Object-based video analysis describes the contents of the video focusing on the information about the objects, such as shape, color, intensity and gesture, and etc. Object-based technologies take an important role in video analysis. Moving object segmentation is the heart of the object-based technologies and can be applied to various applications such as object recognition, object tracking, object-based video indexing and object-based video coding. So, it has been studied for the last few decades in computer vision and image coding area. As the result, many algorithms and systems have been proposed and developed. In spite of these efforts, however, it is the one of the most difficult problem yet.
The best-known mechanism for moving object segmentation is the Human Visual System (HVS). Moving object segmentation is the high level analysis. The performance evaluation is answered by the person. So, in the moving object segmentation process, it is important to extract the object boundary coinciding with HVS because HVS has high sensitivity about motion and edge.

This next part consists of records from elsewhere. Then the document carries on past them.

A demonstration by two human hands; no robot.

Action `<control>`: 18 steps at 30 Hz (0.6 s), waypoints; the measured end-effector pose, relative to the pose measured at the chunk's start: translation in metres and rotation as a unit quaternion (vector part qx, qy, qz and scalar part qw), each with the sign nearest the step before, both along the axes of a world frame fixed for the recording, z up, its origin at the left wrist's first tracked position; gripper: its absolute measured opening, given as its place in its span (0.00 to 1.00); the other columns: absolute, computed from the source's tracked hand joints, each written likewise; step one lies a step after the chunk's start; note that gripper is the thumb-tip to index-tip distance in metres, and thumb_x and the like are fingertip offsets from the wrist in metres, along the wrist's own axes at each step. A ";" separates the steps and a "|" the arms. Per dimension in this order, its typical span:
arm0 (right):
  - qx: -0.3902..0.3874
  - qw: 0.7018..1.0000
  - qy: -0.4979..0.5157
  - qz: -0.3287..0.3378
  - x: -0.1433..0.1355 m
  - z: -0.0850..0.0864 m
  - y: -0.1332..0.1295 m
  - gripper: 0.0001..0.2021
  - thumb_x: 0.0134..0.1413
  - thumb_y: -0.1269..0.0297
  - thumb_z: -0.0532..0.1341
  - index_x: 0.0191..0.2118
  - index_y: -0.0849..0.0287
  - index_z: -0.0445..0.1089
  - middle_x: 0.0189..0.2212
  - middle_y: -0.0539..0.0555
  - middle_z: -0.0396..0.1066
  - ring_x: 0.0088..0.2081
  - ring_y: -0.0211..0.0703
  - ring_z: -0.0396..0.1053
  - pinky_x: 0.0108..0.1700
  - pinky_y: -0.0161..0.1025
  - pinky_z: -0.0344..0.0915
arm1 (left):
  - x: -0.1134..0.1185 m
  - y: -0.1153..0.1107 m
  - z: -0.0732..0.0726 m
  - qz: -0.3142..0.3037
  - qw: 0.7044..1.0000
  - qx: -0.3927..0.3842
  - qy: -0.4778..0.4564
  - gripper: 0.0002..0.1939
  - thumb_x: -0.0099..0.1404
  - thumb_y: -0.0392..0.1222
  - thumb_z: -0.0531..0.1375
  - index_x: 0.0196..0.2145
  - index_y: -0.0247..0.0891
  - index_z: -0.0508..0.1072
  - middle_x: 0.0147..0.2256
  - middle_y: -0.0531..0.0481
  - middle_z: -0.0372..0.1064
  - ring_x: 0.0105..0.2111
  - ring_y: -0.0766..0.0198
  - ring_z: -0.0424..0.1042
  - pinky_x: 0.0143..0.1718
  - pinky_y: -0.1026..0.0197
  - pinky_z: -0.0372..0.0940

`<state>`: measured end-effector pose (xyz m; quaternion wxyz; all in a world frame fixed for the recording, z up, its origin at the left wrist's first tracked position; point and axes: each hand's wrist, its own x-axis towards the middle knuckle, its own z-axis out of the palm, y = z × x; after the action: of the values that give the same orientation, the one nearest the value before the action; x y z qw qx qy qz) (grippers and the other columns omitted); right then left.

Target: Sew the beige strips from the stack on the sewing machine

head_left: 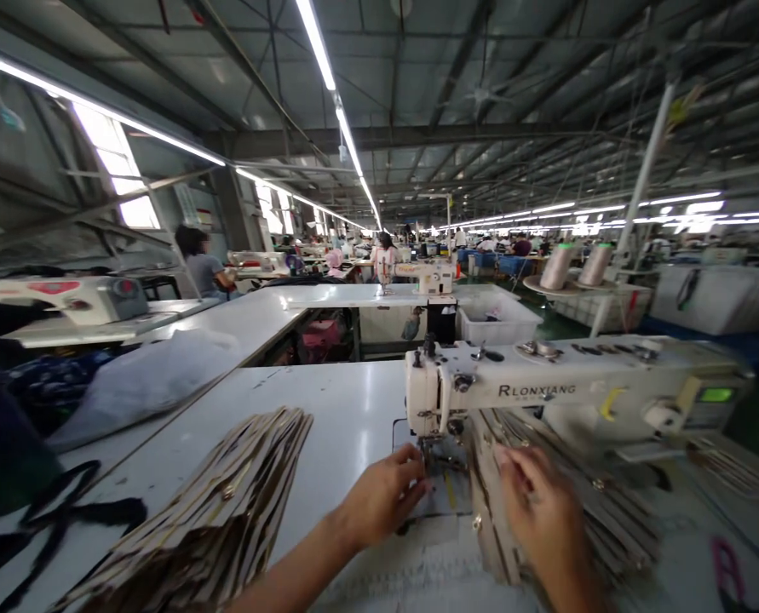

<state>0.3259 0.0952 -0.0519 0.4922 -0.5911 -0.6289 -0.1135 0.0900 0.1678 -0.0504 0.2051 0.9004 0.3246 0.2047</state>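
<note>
While the left hand (382,498) sits with loosely curled fingers just beside the needle end of the sewing machine (520,383), the right hand (549,511) bends over a bundle of beige strips (491,519). These lie under and around that hand, part of them to the left of its fingertips, the rest fanning out to its right beneath the machine's arm (a small shiny metal piece shows on the near-left part). The right thumb and forefinger come together at the strips, but blur hides whether they pinch one; nor can I tell whether the left fingers grip anything. Left of the left hand and forearm, well apart from the fingers, a second stack of strips (251,477) rests on the white tabletop (347,409).
</note>
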 end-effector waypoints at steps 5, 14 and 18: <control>-0.232 0.947 -0.011 -0.222 0.141 -0.034 -0.008 0.15 0.52 0.58 0.53 0.30 0.59 0.74 0.28 0.62 0.75 0.30 0.51 0.72 0.33 0.43 0.64 | 0.016 0.010 -0.036 -0.021 0.999 -0.031 -0.038 0.07 0.68 0.39 0.54 0.35 0.38 0.70 0.39 0.47 0.66 0.36 0.61 0.69 0.38 0.63 0.63; -0.273 0.942 0.122 -0.150 0.186 -0.061 -0.022 0.13 0.41 0.53 0.61 0.32 0.53 0.73 0.26 0.54 0.76 0.30 0.51 0.74 0.34 0.43 0.65 | 0.009 0.009 -0.038 -0.016 0.994 -0.077 -0.073 0.09 0.69 0.41 0.53 0.34 0.38 0.71 0.38 0.47 0.66 0.36 0.62 0.68 0.38 0.62 0.63; -0.160 0.960 0.104 -0.207 0.170 -0.017 -0.045 0.26 0.40 0.45 0.60 0.45 0.54 0.70 0.30 0.54 0.76 0.34 0.53 0.75 0.36 0.44 0.67 | 0.009 0.003 -0.031 -0.044 0.995 -0.056 -0.072 0.12 0.71 0.43 0.51 0.36 0.39 0.72 0.38 0.45 0.67 0.36 0.61 0.69 0.39 0.62 0.64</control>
<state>0.4956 0.0501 -0.0686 0.4193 -0.7880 -0.4482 -0.0488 0.0986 0.1709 -0.0810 0.2866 0.8839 0.2797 0.2416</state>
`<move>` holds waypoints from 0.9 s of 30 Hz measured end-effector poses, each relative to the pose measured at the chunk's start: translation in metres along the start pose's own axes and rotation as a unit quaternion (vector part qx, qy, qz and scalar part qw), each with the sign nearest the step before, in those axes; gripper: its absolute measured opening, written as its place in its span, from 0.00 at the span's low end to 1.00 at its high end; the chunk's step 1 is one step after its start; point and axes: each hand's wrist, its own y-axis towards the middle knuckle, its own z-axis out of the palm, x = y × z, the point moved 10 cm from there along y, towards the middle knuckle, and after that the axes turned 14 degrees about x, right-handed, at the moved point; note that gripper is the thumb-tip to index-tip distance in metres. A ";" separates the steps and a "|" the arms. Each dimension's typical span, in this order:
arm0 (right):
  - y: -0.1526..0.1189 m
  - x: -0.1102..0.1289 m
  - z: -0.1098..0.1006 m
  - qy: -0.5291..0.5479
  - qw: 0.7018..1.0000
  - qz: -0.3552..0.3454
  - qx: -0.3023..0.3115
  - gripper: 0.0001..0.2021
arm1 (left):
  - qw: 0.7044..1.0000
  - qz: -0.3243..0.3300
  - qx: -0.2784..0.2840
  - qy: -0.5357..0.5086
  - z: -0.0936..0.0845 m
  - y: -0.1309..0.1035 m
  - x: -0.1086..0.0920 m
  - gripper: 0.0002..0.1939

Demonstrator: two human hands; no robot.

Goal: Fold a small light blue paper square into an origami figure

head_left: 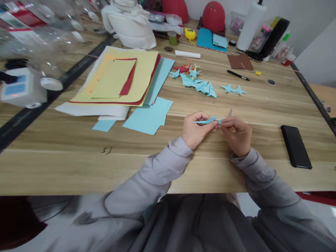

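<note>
Between my two hands is a small piece of folded light blue paper (pixel 208 120). My left hand (pixel 195 130) is closed on its left part, thumb and fingers pinching it. The fingertips of my right hand (pixel 237 134) pinch its right end. A thin grey object (pixel 230 112) sticks up behind the right fingers; its kind is hard to tell. Beyond my hands lie several folded blue paper cranes (pixel 202 85), with red and orange ones (pixel 185 68) among them. Two more blue cranes (pixel 233 89) sit just right of that group.
Left of my hands are blue sheets (pixel 149 117) and a stack of yellow paper (pixel 147 70). A black phone (pixel 296 147) lies at the right, a pen (pixel 238 75) farther back. Plastic bottles (pixel 51 71), a white bag (pixel 133 28) and a yellow tape measure (pixel 190 34) stand farther off.
</note>
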 end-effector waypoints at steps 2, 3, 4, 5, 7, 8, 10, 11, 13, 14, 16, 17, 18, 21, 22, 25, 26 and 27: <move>0.000 -0.006 0.000 0.032 0.999 0.021 -0.004 0.07 | 1.000 0.006 0.000 0.008 0.000 0.000 -0.002 0.14; 0.000 -0.008 0.000 0.047 0.998 0.031 -0.006 0.07 | 1.000 0.011 -0.002 0.009 -0.001 0.000 -0.003 0.14; -0.001 -0.010 0.000 0.059 0.997 0.039 -0.008 0.07 | 1.000 0.016 -0.005 0.008 -0.002 0.000 -0.003 0.15; -0.001 -0.011 0.000 0.067 0.997 0.045 -0.008 0.07 | 1.000 0.020 -0.008 0.008 -0.002 0.000 -0.004 0.15; 0.000 -0.013 0.001 0.083 0.995 0.053 0.000 0.06 | 0.999 0.028 -0.013 0.011 -0.004 0.000 -0.004 0.15; 0.000 -0.014 0.002 0.095 0.994 0.059 0.010 0.05 | 0.999 0.032 -0.014 0.015 -0.005 0.000 -0.005 0.15; 0.001 -0.018 0.004 0.141 0.986 0.079 0.030 0.02 | 0.999 0.038 -0.019 0.028 -0.008 0.001 -0.006 0.15; 0.001 -0.022 0.005 0.174 0.979 0.096 0.035 0.02 | 0.998 0.041 -0.020 0.036 -0.009 0.002 -0.007 0.14; 0.000 -0.033 0.007 0.249 0.957 0.141 0.036 0.04 | 0.997 0.046 -0.018 0.051 -0.009 0.002 -0.010 0.13; -0.001 -0.038 0.008 0.284 0.944 0.164 0.033 0.05 | 0.997 0.047 -0.015 0.057 -0.009 0.002 -0.011 0.12; -0.002 -0.046 0.012 0.332 0.921 0.201 0.034 0.06 | 0.997 0.044 -0.005 0.064 -0.007 0.002 -0.011 0.11; -0.003 -0.048 0.014 0.345 0.913 0.216 0.039 0.07 | 0.997 0.042 -0.003 0.064 -0.006 0.002 -0.011 0.11; -0.003 -0.049 0.017 0.352 0.907 0.228 0.049 0.08 | 0.997 0.040 -0.001 0.064 -0.006 0.002 -0.011 0.10; -0.005 -0.050 0.024 0.358 0.897 0.249 0.075 0.09 | 0.997 0.034 0.010 0.062 -0.004 0.002 -0.009 0.10; -0.005 -0.050 0.026 0.359 0.895 0.252 0.081 0.09 | 0.997 0.035 0.016 0.061 -0.003 0.002 -0.009 0.10; -0.005 -0.049 0.030 0.369 0.888 0.256 0.096 0.08 | 0.997 0.044 0.029 0.062 -0.001 0.003 -0.009 0.10; -0.006 -0.049 0.032 0.373 0.885 0.257 0.103 0.08 | 0.997 0.047 0.030 0.062 -0.001 0.003 -0.009 0.10; -0.006 -0.049 0.034 0.377 0.882 0.259 0.111 0.08 | 0.997 0.044 0.031 0.062 -0.001 0.003 -0.008 0.10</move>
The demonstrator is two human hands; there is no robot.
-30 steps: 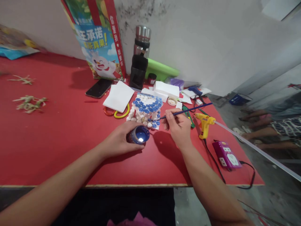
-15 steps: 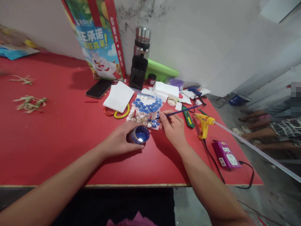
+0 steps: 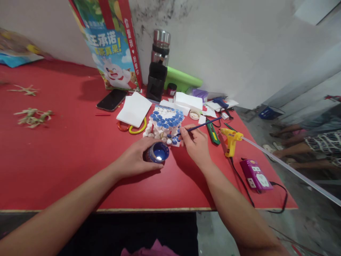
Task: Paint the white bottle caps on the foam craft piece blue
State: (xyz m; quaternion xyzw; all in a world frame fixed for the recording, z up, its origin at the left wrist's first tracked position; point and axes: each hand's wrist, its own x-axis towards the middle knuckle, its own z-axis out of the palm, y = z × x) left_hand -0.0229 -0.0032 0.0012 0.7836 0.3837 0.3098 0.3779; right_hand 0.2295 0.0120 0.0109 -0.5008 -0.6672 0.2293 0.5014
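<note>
My left hand (image 3: pixel 138 156) is wrapped round a small jar of blue paint (image 3: pixel 159 152) near the middle of the red table. Between finger and thumb, my right hand (image 3: pixel 194 144) pinches a thin dark blue paintbrush (image 3: pixel 204 124), its handle pointing up to the right. The brush tip is at the lower front of a small white model (image 3: pixel 167 115), just behind the jar. Blue round pieces cover much of the model's top, and its base has white pieces with several blue ones. Whether the tip touches a piece is too small to tell.
Behind the model stand a bottle (image 3: pixel 158 67) and a printed bag (image 3: pixel 114 46). White paper (image 3: pixel 134 109) lies over scissors (image 3: pixel 138 131), beside a phone (image 3: pixel 112 100). To the right are a green cutter (image 3: pixel 213 133), a yellow glue gun (image 3: pixel 231 140) and a purple power box (image 3: pixel 255 176).
The brush handle has tilted slightly, its far end now a little lower and further left. My left hand and the jar have stayed almost in place.
</note>
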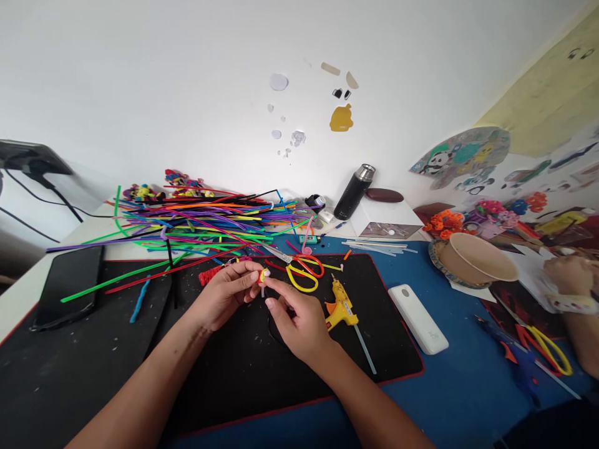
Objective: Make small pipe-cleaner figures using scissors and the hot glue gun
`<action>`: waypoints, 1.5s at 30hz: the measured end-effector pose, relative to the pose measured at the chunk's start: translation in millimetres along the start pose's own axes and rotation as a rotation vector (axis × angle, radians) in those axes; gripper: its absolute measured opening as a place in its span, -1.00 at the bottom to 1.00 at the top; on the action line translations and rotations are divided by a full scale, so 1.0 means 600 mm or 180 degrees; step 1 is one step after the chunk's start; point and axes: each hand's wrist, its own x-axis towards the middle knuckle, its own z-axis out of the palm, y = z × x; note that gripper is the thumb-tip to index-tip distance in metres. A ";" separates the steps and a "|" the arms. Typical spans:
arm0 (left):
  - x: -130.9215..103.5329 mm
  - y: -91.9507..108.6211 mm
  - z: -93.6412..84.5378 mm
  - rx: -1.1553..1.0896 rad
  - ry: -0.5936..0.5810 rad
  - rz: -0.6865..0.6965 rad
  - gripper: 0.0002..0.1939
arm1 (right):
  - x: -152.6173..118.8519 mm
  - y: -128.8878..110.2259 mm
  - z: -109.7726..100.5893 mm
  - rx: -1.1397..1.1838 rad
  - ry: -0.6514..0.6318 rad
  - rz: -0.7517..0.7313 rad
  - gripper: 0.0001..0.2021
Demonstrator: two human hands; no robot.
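Observation:
A small red, yellow and white fuzzy piece [264,274] is pinched between the thumb and fingers of my left hand [231,292], above the black mat. My right hand [299,321] is beside it, its index finger reaching to the piece and its thumb apart below. Whether that finger presses on the piece is too small to tell. Behind my hands lie scissors [303,274] with red and yellow handles. A yellow glue gun [342,305] with a clear stick rests right of my right hand. A red fuzzy coil [209,274] shows behind my left hand.
Many coloured pipe cleaners [201,215] are piled along the wall. A phone [70,290] lies left, a white power bank [418,319] right, and a black bottle [354,193] stands behind. At the far right are a bowl [484,259] and another person's hand [568,274].

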 end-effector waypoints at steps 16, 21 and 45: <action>0.003 -0.005 -0.004 0.0041 -0.0005 -0.0005 -0.71 | 0.001 0.004 -0.006 -0.0204 -0.0035 -0.0212 -0.62; 0.004 -0.003 -0.003 0.0032 -0.0010 0.0037 -0.73 | -0.001 0.003 -0.006 -0.0205 0.0040 -0.0212 -0.62; 0.002 -0.003 -0.002 0.0112 0.0059 0.0016 -0.68 | -0.001 -0.002 -0.004 -0.0171 -0.0020 -0.0070 -0.62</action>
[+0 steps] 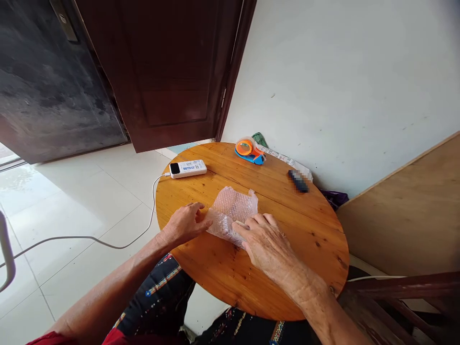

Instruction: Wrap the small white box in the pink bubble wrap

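Note:
A piece of clear bubble wrap (pixel 235 203) lies on the round wooden table (pixel 223 273), its near part folded over into a flat bundle. Whether anything is inside the fold I cannot tell. My right hand (pixel 268 242) is on the bundle's right end, thumb across the top and fingers bent around the edge. At the left end is my left hand (pixel 189 220), thumb and fingers apart, the thumb tip at the plastic's edge.
A white device with a dark screen (pixel 189 168) sits at the table's left, joined to a white cable (pixel 122 246). Toward the back stands an orange and blue tape dispenser (pixel 249 150). A dark, blurred-out object (pixel 298 181) lies right of it. A wall (pixel 341 72) rises behind.

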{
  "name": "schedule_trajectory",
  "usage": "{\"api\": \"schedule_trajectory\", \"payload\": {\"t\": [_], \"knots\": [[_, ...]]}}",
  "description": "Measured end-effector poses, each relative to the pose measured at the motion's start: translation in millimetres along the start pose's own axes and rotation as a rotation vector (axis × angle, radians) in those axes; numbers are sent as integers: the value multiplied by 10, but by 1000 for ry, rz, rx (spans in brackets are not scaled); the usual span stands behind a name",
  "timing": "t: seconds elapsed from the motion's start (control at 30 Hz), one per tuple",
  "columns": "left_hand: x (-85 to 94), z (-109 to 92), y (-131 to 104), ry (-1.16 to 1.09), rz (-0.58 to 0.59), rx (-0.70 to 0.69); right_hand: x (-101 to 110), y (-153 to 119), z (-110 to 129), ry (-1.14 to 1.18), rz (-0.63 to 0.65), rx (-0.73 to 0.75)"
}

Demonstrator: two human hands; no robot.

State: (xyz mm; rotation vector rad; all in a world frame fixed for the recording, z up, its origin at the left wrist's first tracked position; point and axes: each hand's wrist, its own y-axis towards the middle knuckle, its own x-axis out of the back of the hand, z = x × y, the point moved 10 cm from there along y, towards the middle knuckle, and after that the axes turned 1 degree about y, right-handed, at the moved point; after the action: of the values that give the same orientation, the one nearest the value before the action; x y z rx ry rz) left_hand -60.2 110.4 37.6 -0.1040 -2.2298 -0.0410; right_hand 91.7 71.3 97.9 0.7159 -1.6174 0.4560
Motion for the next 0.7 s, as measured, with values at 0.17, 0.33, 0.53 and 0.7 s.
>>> {"api": "schedule_trajectory", "payload": {"t": [0.17, 0.33, 0.53, 0.7], "knots": [[-125, -103, 113, 97, 102, 49, -40, 69, -9, 2, 55, 26], [-209, -126, 223, 152, 104, 60, -105, 148, -44, 20, 106, 35], [-236, -210, 256, -166, 44, 10, -156, 197, -73, 73, 146, 45], [-524, -417, 238, -632, 227, 136, -136, 181, -100, 114, 155, 14]]}}
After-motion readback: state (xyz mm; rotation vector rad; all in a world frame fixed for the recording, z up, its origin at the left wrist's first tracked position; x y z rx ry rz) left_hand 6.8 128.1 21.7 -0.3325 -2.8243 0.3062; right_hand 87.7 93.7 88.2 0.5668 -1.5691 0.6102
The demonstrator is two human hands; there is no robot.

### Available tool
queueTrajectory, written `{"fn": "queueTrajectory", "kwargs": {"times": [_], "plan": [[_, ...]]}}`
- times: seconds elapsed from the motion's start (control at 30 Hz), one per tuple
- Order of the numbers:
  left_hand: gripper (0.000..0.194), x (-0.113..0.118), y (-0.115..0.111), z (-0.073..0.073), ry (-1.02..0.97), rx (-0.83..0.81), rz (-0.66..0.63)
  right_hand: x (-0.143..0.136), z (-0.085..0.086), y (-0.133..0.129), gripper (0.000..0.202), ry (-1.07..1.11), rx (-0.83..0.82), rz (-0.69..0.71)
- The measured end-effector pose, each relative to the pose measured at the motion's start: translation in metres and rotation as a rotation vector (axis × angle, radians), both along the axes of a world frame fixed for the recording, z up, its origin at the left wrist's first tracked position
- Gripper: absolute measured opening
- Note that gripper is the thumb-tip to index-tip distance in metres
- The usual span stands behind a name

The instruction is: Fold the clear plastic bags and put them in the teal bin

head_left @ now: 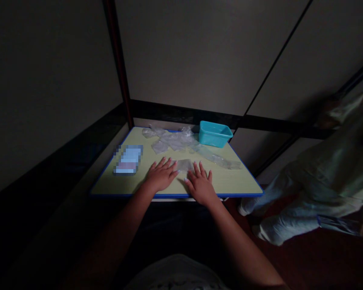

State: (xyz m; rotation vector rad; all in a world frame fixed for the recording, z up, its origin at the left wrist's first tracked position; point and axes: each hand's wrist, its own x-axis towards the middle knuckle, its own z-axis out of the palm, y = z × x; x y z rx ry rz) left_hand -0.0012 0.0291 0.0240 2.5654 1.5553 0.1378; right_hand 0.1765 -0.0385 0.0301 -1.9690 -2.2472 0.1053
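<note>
A small clear plastic bag [184,165] lies flat on the pale yellow table [157,186] between my hands. My left hand [161,175] rests palm down with its fingers spread, its fingertips at the bag's left side. On the other side, my right hand [201,183] also lies flat with fingers apart, touching or close to the bag's right edge. Beyond my hands is a loose heap of clear plastic bags [177,140]. A long clear plastic strip or bag [219,158] stretches across the table to the right.
A turquoise plastic basket [215,135] stands at the table's back right corner. At the left lies a blurred-out flat object [128,160], perhaps a phone. Walls stand behind and left of the table. Another person in light trousers [299,217] is at the right.
</note>
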Motion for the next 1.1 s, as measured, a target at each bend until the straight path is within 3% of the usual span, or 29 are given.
{"fn": "queueTrajectory", "kwargs": {"times": [0.5, 0.77, 1.1], "plan": [[0.055, -0.001, 0.002, -0.003, -0.01, 0.008, 0.0, 0.004, -0.002, -0.004, 0.054, 0.04, 0.021, 0.036], [0.055, 0.0, 0.001, -0.004, -0.009, 0.017, -0.002, 0.002, 0.004, -0.001, 0.046, 0.117, 0.227, 0.014], [0.053, -0.002, 0.002, -0.005, -0.005, 0.018, -0.009, -0.006, 0.004, 0.026, 0.058, 0.004, 0.015, 0.176]]}}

In this paper, we present a motion segmentation algorithm that adaptively combine color and motion based on the sensitivity of the human visual system. HVS (Human visual system) is very sensitive to moving object boundary. In other words, edge and motion are the main features that HVS perceive intensively. So, it is very important to obtain accurate boundary of moving object in image sequence. Proposed algorithm is composed of three parts: color segmentation, motion analysis, and region refinement and merging part. In the color segmentation phase, K-Means algorithm is used to cluster the color bins that have weights in consideration of human color perception. The global and local motion estimation are performed in parallel with color analysis. As the result, boundary and motion of each region are obtained. After that, Bayesian clustering using color and motion is proposed to obtain more accurate boundary for each region. By performing Bayesian clustering, region boundaries are refined although the color contrast between objects and background is low. Also, accurate region motion is obtained. In the final stage, regions are merged taking into account their motion. The experimental results of the proposed algorithm show the accurate moving object boundary coinciding with the boundary that HVS perceive.